WORK REQUEST – Which lines hold the string "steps"? Copy each of them from the material below.

SUPPLIED INFORMATION –
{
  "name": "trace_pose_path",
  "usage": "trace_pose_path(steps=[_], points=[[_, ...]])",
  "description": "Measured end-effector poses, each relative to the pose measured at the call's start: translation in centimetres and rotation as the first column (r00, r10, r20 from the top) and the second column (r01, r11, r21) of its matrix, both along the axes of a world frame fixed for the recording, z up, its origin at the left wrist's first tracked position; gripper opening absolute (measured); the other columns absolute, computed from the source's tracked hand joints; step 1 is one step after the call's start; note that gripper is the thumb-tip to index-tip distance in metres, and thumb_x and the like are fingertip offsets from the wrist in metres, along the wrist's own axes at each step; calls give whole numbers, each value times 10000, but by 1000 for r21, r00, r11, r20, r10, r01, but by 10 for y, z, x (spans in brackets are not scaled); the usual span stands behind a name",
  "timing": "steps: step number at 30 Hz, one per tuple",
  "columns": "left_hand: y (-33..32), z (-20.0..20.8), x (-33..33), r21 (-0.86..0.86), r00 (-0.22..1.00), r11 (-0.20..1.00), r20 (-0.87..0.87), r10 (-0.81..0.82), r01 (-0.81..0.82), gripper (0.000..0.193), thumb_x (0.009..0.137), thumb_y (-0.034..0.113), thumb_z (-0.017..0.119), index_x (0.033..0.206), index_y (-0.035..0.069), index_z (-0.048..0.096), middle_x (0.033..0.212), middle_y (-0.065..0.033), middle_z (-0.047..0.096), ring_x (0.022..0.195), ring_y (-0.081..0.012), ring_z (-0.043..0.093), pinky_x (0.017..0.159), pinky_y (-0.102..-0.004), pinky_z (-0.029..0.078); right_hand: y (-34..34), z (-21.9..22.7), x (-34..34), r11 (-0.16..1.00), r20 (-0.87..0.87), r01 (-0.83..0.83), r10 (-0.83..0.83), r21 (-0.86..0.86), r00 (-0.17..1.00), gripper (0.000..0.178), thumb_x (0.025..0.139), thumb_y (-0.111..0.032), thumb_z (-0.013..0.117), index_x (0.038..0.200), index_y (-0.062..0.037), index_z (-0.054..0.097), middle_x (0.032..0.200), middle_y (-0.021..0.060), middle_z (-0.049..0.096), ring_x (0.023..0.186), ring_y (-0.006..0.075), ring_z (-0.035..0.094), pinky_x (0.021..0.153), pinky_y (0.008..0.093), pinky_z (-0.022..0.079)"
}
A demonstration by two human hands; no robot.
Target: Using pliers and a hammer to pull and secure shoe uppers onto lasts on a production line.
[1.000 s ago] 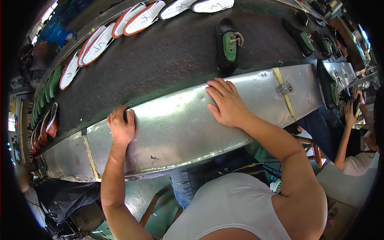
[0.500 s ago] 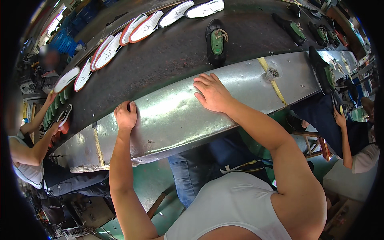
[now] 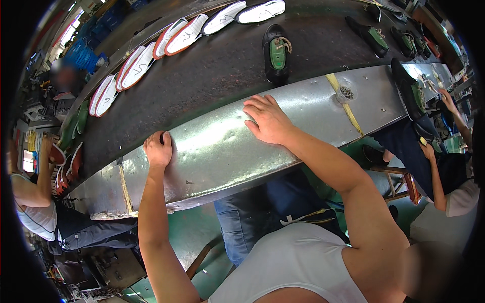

RESPONSE TO THIS TASK –
  "usage": "trace_pose_path(steps=[_], points=[[_, ...]])",
  "timing": "steps: step number at 30 Hz, one per tuple",

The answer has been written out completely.